The Raman Spectroscopy applies a laser to illuminate the sample and record its Raman spectrum which can help gemmologist identify a gem or mineral species. The Raman spectrum is examined and compared with the known spectra of different kinds of gem materials collected as a reference library. Raman is an ideal method for the examination of marketable gemstones due to its nondestructive technique and without the need for sample preparation. It can be used to detect some enhancement in certain stones, such as fissure fillers in emerald and resin or polymer impregnated in jadeite.

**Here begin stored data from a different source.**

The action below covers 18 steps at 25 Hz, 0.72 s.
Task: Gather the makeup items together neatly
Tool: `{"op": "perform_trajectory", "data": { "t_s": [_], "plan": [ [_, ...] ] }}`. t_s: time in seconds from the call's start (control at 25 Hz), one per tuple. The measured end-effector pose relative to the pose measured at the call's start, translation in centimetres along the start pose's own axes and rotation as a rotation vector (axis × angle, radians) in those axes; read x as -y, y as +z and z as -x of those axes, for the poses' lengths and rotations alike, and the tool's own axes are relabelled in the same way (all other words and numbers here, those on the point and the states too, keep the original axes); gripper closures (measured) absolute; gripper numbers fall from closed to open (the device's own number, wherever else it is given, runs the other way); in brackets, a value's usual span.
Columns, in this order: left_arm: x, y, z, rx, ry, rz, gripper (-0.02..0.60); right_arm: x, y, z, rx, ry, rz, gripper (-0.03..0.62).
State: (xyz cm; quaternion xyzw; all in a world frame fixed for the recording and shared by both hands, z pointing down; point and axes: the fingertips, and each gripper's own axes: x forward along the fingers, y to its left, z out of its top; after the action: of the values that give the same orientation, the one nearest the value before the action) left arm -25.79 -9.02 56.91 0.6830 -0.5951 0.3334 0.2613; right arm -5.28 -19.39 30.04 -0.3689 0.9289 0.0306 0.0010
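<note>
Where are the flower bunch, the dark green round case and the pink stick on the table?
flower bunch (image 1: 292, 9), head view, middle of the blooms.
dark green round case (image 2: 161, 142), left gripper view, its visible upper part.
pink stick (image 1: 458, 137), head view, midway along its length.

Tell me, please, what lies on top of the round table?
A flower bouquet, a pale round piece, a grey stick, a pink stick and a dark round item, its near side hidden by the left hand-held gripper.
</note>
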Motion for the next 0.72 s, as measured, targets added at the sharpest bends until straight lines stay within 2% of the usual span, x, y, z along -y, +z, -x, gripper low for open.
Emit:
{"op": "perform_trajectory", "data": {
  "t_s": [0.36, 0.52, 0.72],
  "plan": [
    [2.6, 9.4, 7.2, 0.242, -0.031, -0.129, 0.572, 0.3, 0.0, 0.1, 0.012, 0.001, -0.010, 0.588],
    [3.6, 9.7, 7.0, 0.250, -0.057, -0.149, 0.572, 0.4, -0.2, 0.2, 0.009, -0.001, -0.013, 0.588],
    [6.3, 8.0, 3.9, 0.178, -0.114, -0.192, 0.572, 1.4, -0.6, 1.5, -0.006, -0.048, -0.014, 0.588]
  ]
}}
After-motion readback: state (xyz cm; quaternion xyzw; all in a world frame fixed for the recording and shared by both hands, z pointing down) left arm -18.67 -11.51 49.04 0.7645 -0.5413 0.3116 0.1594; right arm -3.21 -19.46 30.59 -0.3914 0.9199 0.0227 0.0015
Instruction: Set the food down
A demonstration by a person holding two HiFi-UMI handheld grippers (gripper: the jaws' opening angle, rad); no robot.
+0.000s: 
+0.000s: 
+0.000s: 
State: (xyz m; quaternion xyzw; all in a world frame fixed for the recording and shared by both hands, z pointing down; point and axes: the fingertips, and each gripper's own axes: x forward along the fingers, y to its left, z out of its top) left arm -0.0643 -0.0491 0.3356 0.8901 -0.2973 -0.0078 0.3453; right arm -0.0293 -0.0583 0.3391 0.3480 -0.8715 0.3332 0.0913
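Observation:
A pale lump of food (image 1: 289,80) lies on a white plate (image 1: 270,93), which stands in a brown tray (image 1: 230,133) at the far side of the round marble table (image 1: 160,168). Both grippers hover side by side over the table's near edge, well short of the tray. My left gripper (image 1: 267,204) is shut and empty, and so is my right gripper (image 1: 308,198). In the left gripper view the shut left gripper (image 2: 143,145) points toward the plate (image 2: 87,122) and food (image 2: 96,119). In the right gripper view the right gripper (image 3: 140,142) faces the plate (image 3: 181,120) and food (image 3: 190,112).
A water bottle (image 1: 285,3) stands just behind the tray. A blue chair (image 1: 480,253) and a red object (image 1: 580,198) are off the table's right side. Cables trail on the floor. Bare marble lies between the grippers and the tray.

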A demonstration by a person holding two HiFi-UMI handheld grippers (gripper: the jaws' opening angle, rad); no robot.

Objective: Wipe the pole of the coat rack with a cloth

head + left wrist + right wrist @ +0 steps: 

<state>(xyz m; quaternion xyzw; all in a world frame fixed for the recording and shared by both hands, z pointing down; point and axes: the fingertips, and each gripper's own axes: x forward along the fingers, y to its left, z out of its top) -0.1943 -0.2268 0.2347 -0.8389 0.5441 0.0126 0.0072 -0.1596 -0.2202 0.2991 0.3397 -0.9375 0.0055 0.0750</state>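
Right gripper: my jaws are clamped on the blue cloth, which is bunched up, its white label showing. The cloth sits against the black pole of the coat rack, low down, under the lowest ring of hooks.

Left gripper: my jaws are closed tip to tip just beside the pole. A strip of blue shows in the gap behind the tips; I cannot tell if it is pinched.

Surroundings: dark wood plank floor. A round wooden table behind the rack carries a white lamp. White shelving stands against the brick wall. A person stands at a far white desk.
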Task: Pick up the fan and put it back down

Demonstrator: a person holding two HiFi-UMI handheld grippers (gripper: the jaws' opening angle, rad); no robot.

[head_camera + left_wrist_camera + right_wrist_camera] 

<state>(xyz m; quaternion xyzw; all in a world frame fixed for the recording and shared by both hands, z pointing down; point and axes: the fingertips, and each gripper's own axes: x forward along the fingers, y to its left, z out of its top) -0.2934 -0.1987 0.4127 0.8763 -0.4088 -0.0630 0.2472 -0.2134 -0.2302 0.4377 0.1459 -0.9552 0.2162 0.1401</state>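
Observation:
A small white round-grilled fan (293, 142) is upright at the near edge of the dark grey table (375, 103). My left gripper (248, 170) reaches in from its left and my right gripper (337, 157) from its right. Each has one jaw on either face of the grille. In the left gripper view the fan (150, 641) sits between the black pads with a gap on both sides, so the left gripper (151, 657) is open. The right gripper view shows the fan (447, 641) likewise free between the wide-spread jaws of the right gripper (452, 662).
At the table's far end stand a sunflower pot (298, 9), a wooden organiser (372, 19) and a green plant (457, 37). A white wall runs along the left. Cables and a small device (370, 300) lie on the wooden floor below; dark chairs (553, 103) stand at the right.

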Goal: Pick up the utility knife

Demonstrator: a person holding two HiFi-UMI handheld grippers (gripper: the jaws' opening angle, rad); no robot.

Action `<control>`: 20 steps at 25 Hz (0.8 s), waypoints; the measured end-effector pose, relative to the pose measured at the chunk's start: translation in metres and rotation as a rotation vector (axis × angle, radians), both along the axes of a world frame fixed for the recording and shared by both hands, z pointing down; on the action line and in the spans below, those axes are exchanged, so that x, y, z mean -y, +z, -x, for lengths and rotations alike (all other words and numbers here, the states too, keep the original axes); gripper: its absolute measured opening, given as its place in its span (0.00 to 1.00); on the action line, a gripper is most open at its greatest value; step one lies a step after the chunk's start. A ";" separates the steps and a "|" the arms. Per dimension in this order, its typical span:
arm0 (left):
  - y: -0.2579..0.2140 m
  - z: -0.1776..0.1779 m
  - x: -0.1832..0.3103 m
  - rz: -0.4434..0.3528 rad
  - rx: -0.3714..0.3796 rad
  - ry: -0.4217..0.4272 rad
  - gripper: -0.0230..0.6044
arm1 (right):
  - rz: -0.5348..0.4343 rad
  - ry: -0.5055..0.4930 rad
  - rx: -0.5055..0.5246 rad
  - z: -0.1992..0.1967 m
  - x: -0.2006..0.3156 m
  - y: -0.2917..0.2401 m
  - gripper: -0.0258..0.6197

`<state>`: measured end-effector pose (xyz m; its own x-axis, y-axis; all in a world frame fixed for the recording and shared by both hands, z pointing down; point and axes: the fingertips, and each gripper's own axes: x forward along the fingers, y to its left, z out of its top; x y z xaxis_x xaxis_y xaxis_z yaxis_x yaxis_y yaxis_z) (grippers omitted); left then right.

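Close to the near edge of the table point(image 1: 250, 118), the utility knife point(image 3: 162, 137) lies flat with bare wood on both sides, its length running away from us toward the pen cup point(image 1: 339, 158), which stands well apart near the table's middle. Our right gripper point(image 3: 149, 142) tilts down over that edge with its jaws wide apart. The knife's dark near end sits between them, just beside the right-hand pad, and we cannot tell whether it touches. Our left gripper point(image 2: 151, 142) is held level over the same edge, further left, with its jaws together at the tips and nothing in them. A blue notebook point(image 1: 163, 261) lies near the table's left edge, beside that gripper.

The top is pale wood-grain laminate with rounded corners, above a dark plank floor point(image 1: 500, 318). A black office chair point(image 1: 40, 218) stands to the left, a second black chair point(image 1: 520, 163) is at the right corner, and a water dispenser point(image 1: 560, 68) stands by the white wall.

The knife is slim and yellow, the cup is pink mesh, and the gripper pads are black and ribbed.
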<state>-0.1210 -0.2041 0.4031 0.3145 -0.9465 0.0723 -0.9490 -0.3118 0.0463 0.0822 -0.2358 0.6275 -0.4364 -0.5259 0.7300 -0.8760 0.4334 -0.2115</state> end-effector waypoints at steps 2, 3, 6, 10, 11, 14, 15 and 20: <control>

Photoluminescence Spectroscopy (PL)
PL spectroscopy is an instrument that used the same optical setup and configuration as Raman does. However, it rather detects growing light of gemstone when illuminated by a laser and recorded as a plot of emitted light intensity against wavelength on the spectrum. This technique is an indispensable tool we used for distinguishing treated and lab-grown diamonds from their natural counterparts. PL spectroscopy can be useful for other gem materials. For example, separating natural ruby and spinel from synthetic ones can be difficult in high-clarity gems.
UV-Vis-NIR Spectroscopy (UV-Vis)
UV-Vis-NIR allows for measuring the optical absorption of light in different spectral wavelengths from Ultraviolet to Near-Infrared (typically covering 250-1500 nanometre) in objects. The intensity of measured absorption is directly related to the concentration and colour of gems or materials, it can provide insights into the causes, chromophores, and origin of colouration in gemstones. We often used UV-Vis-NIR for detection of treatments, determination of geographic origin, as well as separation of natural and synthetic gems.
XRF Fluorescence (XRF)
XRF is a non-destructive analytical technique used to analyse the elemental composition and determine the purity of precious metals. XRF is a surface analysis technique in metals, the penetration is at most, approximately 100 microns depending on the nature and smoothness of the surface. The resulting values will be reported as a percentage by weight (wt%). For quantitative analysis, we employ certified reference materials to calibrate the measurement application, the accuracy could be highly improved and reliable. Furthermore, the measurement of coating thickness may be available, please contact us regarding your specific requirement.
SynthDetect is a powerful diamond screening device for loose and mounted stones using the technique of time-resolved photoluminescence. It is designed to separate natural diamonds from synthetics and simulants, in the colourless to near colourless colour range, and in all shapes.
The instrument is able to simultaneously test multiple stones in parcels or in set jewellery with no lower size limit. SynthDetect requires an experienced operator to accurately interpret the test results.
The instrument was developed by De Beers Diamond in the United Kingdom. It looks at surface fluorescence by illuminating with short-wave ultra-violet light (approximately 225 nm). DiamondView can provide a practical means of imaging growth-related fluorescence patterns, the approach is then useful for identifying CVD and HPHT synthetics, as well as treatments by a characteristic pattern. G-ID installed the latest model of DiamondView equipped with diverse filters, this makes it possible to apply for coloured stones (i.e., synthetic materials and some treatments).